Sometimes I sound like an old-timer from the old country. “Which village are you from?” I find myself asking Karen Tam, guest curator of Whose Chinatown at North Vancouver’s Griffin Art Projects.
The exhibition features contemporary and historical photos, artworks, archival artifacts, and a board game designed by an architect, all focused on the Chinatowns of North America with an obvious focus on Canada. At the start of our conversation, I discover Tam is from Montreal. So am I.
Her parents came over from Hong Kong in 1967. My mother came over in 1964. Where did her father work? At the iconic Montreal restaurant, Ruby Foo’s. Mine did too.
Without meaning to, Tam and I trace the lines and connections between us, all of which lead to Chinatown. Not just Montreal’s or Vancouver’s Chinatown, but all of them.
Talk of villages is fine, but in truth I can never find the places my family came from on Google maps. The imposition of Mandarin upon Cantonese place names has made it impossible, as I don’t know how to read Chinese characters, to figure out what is where. And even if I could, there’s a good chance urban development has wiped them completely off the face of the Earth.
Like my great-grandparents and grandparents, China ceased for me to be a homeland. Chinatown, a place where Chinese people were often confined but also found refuge—be it in San Francisco, Paris, Montreal or Vancouver—became and remains it.
Tam agrees. Upon arriving in a new city, she will visit the Chinese district “to feel like ‘Okay, I’m in my comfort zone.’”
Which is odd because they are unreal and unstable places. Chinatowns can feel like sets built for the cameras of tourists, swappable from city to city. And, like a set, Chinatowns are always under threat of being torn down.
Tam points out a photograph by Montreal’s Suzanne Girard, La Pagode et le Complexe Guy-Favreau en construction. Taken in 1981, it shows on the right a pagoda. Was it an expression of culture or faith, or simply a landmark? On the left are the concrete columns and beams of the block-long Guy-Favreau Complex, then under construction. Like the Georgia Street and Dunsmuir viaducts in Vancouver, the harbinger of development threatened Montreal’s Chinatown.
I vaguely remember the pagoda sat across from the Lee’s Association of Montreal where my ah yeh (paternal grandfather) lived. I used to visit him every Sunday as a child. I would climb to the floor where all the old men lived. In my ah yeh’s cubby, the walls were covered by calendars, calligraphy scrolls, and pictures of family I still do not know. I’d sit on his bed. He would pat my hand, ask me questions which I tried to answer in broken Cantonese.
He would press some cash, even a C-note, into my palm. Which was incredible, but even more incredible to me was the hit he would take from a bamboo bong that sat in a bamboo bucket filled with water. What he smoked remains a mystery but I can still hear the strange gurgling sound it made.

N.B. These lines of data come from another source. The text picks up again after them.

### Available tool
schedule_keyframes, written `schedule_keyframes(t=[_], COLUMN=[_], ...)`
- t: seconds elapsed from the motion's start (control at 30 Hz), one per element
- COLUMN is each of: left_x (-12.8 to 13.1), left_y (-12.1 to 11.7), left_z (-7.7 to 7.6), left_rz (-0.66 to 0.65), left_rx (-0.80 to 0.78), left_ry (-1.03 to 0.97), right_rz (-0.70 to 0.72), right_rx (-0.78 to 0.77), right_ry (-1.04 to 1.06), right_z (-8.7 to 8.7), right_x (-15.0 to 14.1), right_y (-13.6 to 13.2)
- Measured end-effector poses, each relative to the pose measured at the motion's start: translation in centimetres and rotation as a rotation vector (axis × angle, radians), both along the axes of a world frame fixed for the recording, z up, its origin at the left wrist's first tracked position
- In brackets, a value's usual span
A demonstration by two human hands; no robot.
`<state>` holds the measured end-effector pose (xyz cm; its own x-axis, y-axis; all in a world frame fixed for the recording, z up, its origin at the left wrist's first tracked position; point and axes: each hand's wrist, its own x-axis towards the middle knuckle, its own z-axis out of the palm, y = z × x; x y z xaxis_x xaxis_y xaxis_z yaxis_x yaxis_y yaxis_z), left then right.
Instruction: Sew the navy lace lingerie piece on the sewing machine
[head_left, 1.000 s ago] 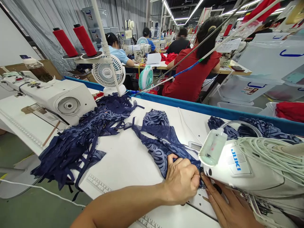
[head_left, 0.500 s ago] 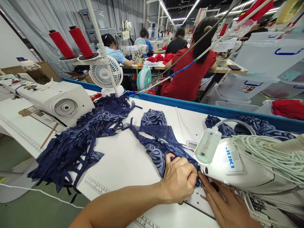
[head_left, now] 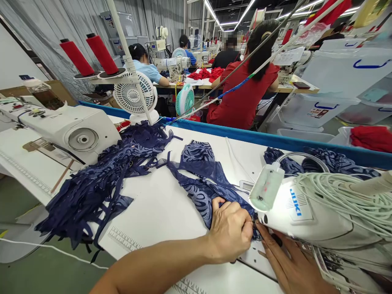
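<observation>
A navy garment piece with pale swirl-patterned lace (head_left: 199, 196) and a sheer band lies across the white table, running in under the head of a JUKI sewing machine (head_left: 306, 212). My left hand (head_left: 231, 232) is closed on this piece, knuckles up, just left of the machine head. From the right, my right hand (head_left: 288, 261) reaches below the head with its fingers stretched out, the fingertips touching the cloth's edge. The machine hides the needle area and part of my right hand.
A heap of navy lace pieces (head_left: 110, 179) covers the table's left part, beside a second sewing machine (head_left: 79, 134). Behind it stand a white fan (head_left: 134, 96) and red thread cones (head_left: 102, 55). More navy lace (head_left: 337, 161) lies behind the JUKI. Several people sit at machines beyond.
</observation>
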<state>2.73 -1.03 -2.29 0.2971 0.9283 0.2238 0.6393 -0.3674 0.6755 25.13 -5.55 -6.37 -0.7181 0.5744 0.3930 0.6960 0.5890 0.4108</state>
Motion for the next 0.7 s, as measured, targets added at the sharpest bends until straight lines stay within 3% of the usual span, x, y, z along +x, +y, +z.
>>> schedule_keyframes(t=[0.47,0.7], left_x=[0.15,0.17], left_y=[0.12,0.08], left_z=[-0.30,-0.33], left_rz=[0.004,-0.003], left_rx=[0.020,0.022], left_ry=[-0.018,-0.018], right_rz=[0.003,-0.008], right_rx=[0.146,0.037], right_ry=[-0.249,-0.082], right_z=[-0.62,-0.52], right_x=[0.32,0.18], right_y=[-0.26,-0.28])
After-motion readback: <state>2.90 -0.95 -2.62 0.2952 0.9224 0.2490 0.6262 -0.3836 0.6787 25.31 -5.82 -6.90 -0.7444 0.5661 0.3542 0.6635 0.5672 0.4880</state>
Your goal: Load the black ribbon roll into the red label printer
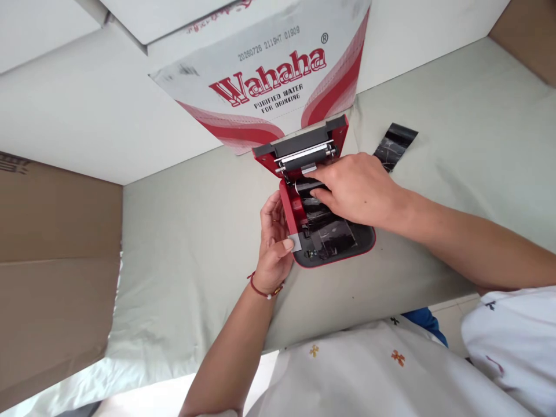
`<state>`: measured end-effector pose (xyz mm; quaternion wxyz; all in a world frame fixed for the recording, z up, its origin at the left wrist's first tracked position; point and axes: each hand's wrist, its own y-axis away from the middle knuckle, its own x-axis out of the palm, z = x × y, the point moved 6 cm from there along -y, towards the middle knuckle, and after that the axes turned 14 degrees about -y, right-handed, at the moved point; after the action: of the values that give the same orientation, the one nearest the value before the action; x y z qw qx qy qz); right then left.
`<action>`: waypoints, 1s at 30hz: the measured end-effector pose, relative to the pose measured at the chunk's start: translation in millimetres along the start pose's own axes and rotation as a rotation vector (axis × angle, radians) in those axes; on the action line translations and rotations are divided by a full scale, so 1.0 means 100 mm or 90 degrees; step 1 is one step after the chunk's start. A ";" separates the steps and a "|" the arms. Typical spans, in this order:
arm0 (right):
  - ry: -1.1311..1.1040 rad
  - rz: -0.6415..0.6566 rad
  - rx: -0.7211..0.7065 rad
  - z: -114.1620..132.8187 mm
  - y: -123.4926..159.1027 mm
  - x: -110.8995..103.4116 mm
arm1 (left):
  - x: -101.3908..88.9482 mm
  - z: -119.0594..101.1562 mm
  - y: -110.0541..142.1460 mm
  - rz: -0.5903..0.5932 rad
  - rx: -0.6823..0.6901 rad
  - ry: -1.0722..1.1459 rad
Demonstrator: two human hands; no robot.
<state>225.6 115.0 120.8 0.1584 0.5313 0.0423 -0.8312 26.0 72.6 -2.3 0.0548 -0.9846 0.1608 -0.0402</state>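
Observation:
A small red and dark grey printer (343,253) lies on the pale cloth-covered table (186,243) with its lid (304,147) swung open toward the back. My left hand (273,243) holds the printer's left side, thumb pressed on a grey tab at its front corner. My right hand (356,188) reaches in from the right, its fingers pinched on a black glossy ribbon roll (306,186) inside the open bay. Black film (332,237) drapes over the printer's body below that hand.
A white and red "Wahaha" water carton (269,75) stands right behind the printer. A loose strip of black film (393,145) lies on the cloth to the right. Brown cardboard (52,260) flanks the table's left side. White wall panels lie beyond.

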 end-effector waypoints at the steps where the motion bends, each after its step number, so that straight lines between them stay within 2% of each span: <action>1: -0.013 0.000 -0.009 0.00 -0.01 -0.01 | 0.01 0.00 0.01 -0.004 0.001 -0.002; 5: -0.148 0.060 -0.092 0.00 0.06 -0.15 | 0.05 -0.04 0.06 -0.041 0.034 -0.039; 7: -0.233 0.080 -0.154 0.01 0.16 -0.29 | 0.04 -0.13 0.09 -0.089 0.101 -0.105; 8: -0.267 0.064 -0.177 0.00 0.22 -0.39 | 0.03 -0.19 0.12 -0.119 0.145 -0.156; 9: -0.293 0.024 -0.191 -0.01 0.28 -0.50 | 0.02 -0.26 0.15 -0.147 0.194 -0.215; 11: -0.310 -0.119 -0.195 -0.07 0.40 -0.74 | 0.03 -0.42 0.22 -0.180 0.298 -0.339; 13: -0.303 -0.283 -0.184 -0.12 0.50 -0.93 | 0.10 -0.55 0.27 -0.166 0.381 -0.453; 15: -0.291 -0.363 -0.173 -0.15 0.52 -0.98 | 0.19 -0.61 0.31 -0.128 0.423 -0.544; 18: -0.258 -0.313 -0.165 -0.13 0.42 -0.88 | 0.29 -0.63 0.37 -0.113 0.464 -0.625; 21: -0.226 -0.210 -0.194 -0.06 0.33 -0.75 | 0.34 -0.60 0.46 -0.145 0.523 -0.666; 24: -0.206 -0.139 -0.200 -0.03 0.30 -0.68 | 0.32 -0.55 0.54 -0.188 0.547 -0.681; 27: -0.186 -0.130 -0.168 -0.07 0.29 -0.66 | 0.30 -0.54 0.60 -0.211 0.554 -0.671; 30: -0.187 -0.136 -0.191 -0.07 0.32 -0.64 | 0.32 -0.59 0.64 -0.225 0.590 -0.697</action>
<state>265.7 100.3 178.2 0.1514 0.3676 0.1981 -0.8959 30.4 -3.3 50.0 0.5299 -0.7510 -0.0841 0.3849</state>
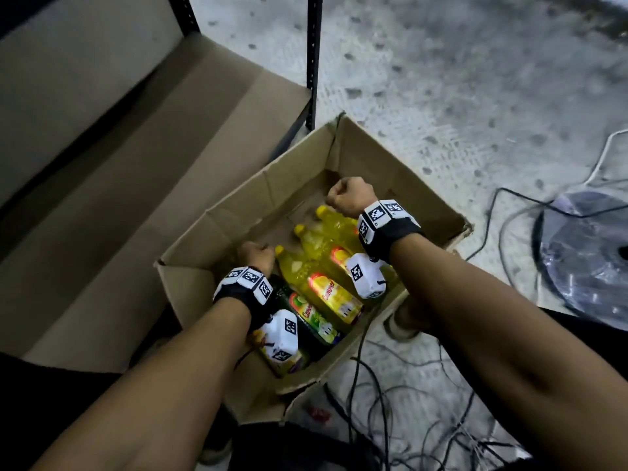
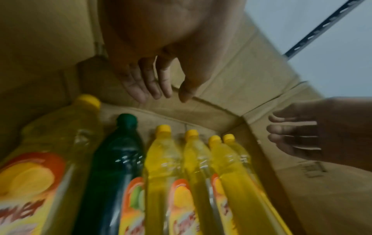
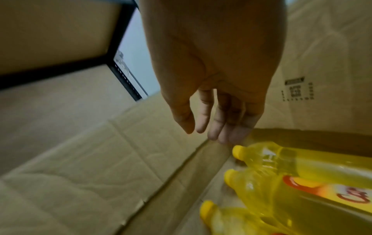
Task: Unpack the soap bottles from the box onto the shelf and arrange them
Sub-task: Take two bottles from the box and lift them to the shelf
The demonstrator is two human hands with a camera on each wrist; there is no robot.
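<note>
Five yellow bottles [image 2: 161, 159] show from the left wrist, three overhead.

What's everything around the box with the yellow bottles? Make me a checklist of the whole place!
Surface: pale speckled floor; the box stands on it.
Job's things: open cardboard box holding soap bottles lying down, five yellow bottles and one dark green bottle; shelf lined with cardboard, no bottles seen on it.
Clutter: round black object wrapped in plastic, right of the box.
Grippers: left hand and right hand hang inside the box, fingers loose, holding nothing.
Cables: black cables tangled on the floor by the box.
Surroundings: black shelf post behind the box.
</note>
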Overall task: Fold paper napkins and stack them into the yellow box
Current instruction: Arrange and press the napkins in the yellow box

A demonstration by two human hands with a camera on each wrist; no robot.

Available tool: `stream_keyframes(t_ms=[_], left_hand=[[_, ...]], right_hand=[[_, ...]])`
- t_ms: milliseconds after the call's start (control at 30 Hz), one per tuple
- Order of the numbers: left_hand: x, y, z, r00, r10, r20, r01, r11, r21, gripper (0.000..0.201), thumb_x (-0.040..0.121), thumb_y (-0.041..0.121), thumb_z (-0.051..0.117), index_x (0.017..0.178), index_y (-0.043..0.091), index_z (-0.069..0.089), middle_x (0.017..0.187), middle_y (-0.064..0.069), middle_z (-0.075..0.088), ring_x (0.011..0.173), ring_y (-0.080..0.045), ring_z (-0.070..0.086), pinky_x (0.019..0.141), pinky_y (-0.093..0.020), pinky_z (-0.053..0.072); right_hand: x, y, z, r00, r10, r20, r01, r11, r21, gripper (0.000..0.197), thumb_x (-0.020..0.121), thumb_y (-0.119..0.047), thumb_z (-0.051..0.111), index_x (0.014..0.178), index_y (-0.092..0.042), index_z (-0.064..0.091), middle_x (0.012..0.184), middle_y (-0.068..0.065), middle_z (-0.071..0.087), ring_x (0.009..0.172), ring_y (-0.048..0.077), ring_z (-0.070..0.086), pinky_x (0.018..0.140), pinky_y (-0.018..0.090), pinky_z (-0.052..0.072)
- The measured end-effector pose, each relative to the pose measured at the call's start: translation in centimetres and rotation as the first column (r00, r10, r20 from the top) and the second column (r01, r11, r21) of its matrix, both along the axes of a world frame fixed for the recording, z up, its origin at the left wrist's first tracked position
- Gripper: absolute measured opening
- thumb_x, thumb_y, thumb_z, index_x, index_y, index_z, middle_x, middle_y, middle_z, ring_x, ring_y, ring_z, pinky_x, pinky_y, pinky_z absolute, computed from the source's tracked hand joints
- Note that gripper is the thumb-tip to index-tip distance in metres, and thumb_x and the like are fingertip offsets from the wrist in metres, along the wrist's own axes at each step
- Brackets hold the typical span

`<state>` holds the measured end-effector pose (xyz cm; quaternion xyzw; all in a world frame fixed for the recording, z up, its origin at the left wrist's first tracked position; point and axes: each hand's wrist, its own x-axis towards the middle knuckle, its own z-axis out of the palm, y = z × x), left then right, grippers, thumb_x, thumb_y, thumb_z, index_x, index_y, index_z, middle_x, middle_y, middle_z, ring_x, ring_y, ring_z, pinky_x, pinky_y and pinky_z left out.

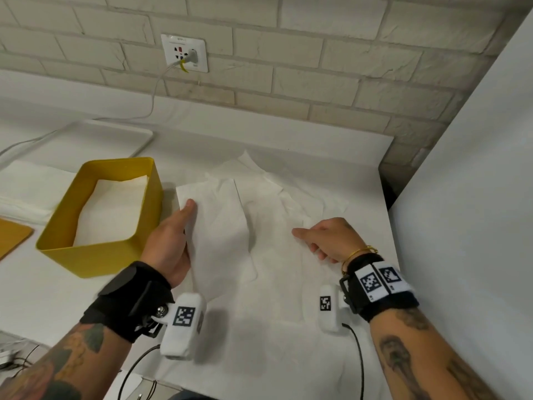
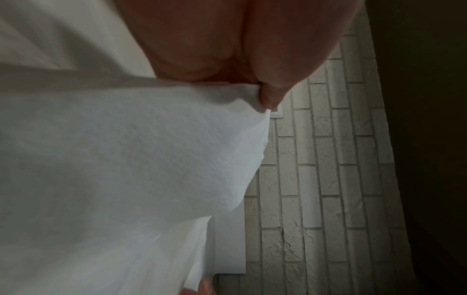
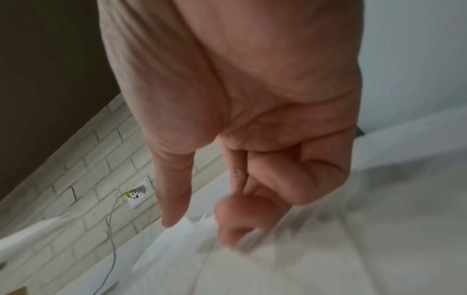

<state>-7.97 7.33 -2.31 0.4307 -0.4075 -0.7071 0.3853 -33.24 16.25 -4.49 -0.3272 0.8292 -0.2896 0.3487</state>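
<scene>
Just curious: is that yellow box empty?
No. The yellow box already holds white napkins lying flat inside, seen through its open top.

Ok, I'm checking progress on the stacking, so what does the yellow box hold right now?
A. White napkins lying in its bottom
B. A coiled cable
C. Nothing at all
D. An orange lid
A: the head view looks down into the open yellow box and shows white napkins lying flat on its bottom, while the left hand holds another napkin beside it on the table.
</scene>
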Motion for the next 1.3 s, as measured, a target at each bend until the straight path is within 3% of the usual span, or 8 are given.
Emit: stream_keyframes(t_ms=[133,267,467,667,800,933,1167,1300], left_hand=[[0.1,0.2,-0.3,1.0,-0.009,0.025,0.008,1.0,0.028,0.03,0.106,0.037,0.047,0.115,0.017,0.068,0.106,0.002,0.078,0.098,-0.014,0.074,0.086,-0.034,0.053],[0.3,0.2,-0.5,1.0,0.004,0.005,-0.005,0.999,0.044,0.031,0.107,0.036,0.047,0.117,0.016,0.068,0.108,0.0,0.078,0.096,-0.014,0.075,0.09,-0.037,0.053],[0.5,-0.1,-0.6,1.0,0.03,-0.009,-0.029,0.997,0.077,0.029,0.106,0.038,0.048,0.118,0.02,0.068,0.106,0.001,0.079,0.09,-0.014,0.076,0.081,-0.036,0.058],[0.6,0.0,-0.5,0.999,0.029,-0.037,-0.025,0.996,0.091,0.028,0.106,0.035,0.049,0.117,0.02,0.069,0.108,0.0,0.078,0.095,-0.016,0.076,0.09,-0.04,0.054],[0.3,0.1,-0.2,1.0,-0.005,-0.026,0.007,0.996,0.086,0.03,0.106,0.036,0.048,0.115,0.017,0.07,0.108,-0.002,0.078,0.095,-0.016,0.076,0.091,-0.039,0.054],[-1.3,0.8,0.1,0.996,-0.09,0.003,0.09,0.993,0.074,0.035,0.108,0.036,0.043,0.119,0.015,0.069,0.113,-0.004,0.077,0.102,-0.018,0.074,0.09,-0.037,0.054],[-4.0,2.1,-0.1,0.981,-0.174,-0.081,0.187,0.962,0.198,0.037,0.107,0.034,0.045,0.123,0.008,0.067,0.112,-0.01,0.077,0.097,-0.023,0.075,0.082,-0.035,0.059],[-4.1,2.5,-0.5,0.974,-0.188,-0.128,0.218,0.931,0.293,0.039,0.105,0.035,0.049,0.12,0.005,0.069,0.112,-0.013,0.076,0.092,-0.024,0.076,0.076,-0.035,0.059]], right_hand=[[1.1,-1.3,-1.0,0.993,-0.095,0.075,0.108,0.976,-0.19,0.022,0.082,-0.03,0.083,0.091,-0.016,0.069,0.096,0.001,0.069,0.092,0.02,0.065,0.084,0.03,0.052],[1.2,-1.2,-0.2,0.99,-0.126,0.059,0.138,0.914,-0.382,0.009,0.088,-0.024,0.078,0.091,-0.019,0.07,0.083,-0.004,0.065,0.078,0.014,0.061,0.069,0.022,0.047],[-0.6,-0.1,2.6,0.921,0.006,0.39,0.236,0.788,-0.569,0.006,0.098,-0.014,0.064,0.093,-0.017,0.062,0.089,-0.001,0.077,0.083,0.016,0.071,0.072,0.031,0.057],[-3.5,0.6,3.2,0.933,-0.141,0.331,0.322,0.74,-0.591,0.003,0.1,-0.018,0.063,0.097,-0.021,0.063,0.076,-0.009,0.075,0.077,0.014,0.069,0.074,0.036,0.055],[-3.6,1.2,5.0,0.876,0.011,0.483,0.349,0.677,-0.648,0.018,0.087,-0.034,0.074,0.098,-0.024,0.065,0.09,0.008,0.067,0.084,0.029,0.059,0.072,0.034,0.047],[-1.7,0.6,6.6,0.802,0.247,0.543,0.286,0.639,-0.714,0.006,0.101,-0.012,0.053,0.099,-0.014,0.058,0.09,-0.001,0.074,0.084,0.013,0.07,0.073,0.028,0.06],[1.9,-0.8,7.1,0.636,0.439,0.635,0.225,0.681,-0.697,0.042,0.091,-0.019,0.056,0.131,-0.007,0.054,0.115,0.008,0.072,0.1,0.02,0.07,0.084,0.035,0.059],[1.3,-0.8,5.1,0.677,0.294,0.675,0.285,0.74,-0.609,0.021,0.1,-0.015,0.053,0.119,-0.01,0.061,0.114,0.01,0.072,0.098,0.021,0.07,0.082,0.036,0.059]])
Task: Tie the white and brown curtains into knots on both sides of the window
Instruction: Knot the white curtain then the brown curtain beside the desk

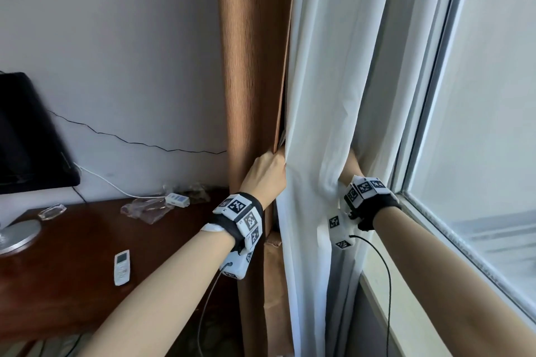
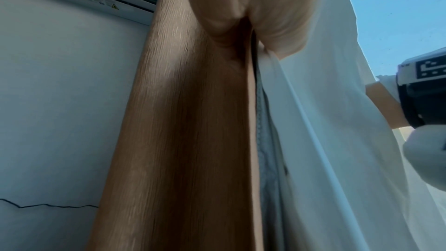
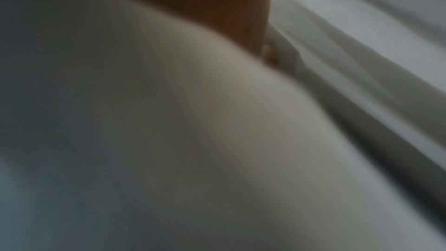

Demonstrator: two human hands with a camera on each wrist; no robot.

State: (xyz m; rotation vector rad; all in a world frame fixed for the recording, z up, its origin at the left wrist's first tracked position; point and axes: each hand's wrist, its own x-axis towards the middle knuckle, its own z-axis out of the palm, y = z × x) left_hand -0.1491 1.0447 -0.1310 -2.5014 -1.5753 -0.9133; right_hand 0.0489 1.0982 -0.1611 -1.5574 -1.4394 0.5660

Today, my mother lives a few blocks from where my grandfather once lived.
As a Chinese-Canadian, I am baffled by how exotic Chinatown can feel even to me— even as it feels like home to me.
There are two places in this world I’ve always thought I would end up. The ultimate, and morbid, destination would be Mount Royal Cemetery in Montreal. Three generations of Lees already lie in its Chinese section (Chinatown of the dead, you could say). A thin curtain of white birch and northern ash does its best to shelter their tombstones from the wind. If there are any places on this earth I could claim, this is one of them.
But before that, I see my future self making a stop in Vancouver’s Chinatown. Old Man Lee (coming soon) in a grey suit that has grown bigger as he has grown smaller. Upon his head sits a battered fedora cocked just so, and, of course, he wears a jaunty bow tie knotted with an asymmetric dash of je ne sais quoi.
And if you’re a tourist? You’ll find him in the booths on the right side of New Town Bakery on Pender Street where the vinyl benches are orange, the coffee comes with condensed milk, and the bak tong gou, sweet fermented steamed rice flour cake, tastes just like his grandparents made it.
Go ahead take his picture. He’ll be the local colour. It’s good to be the denizen of someplace. It’s good to be home.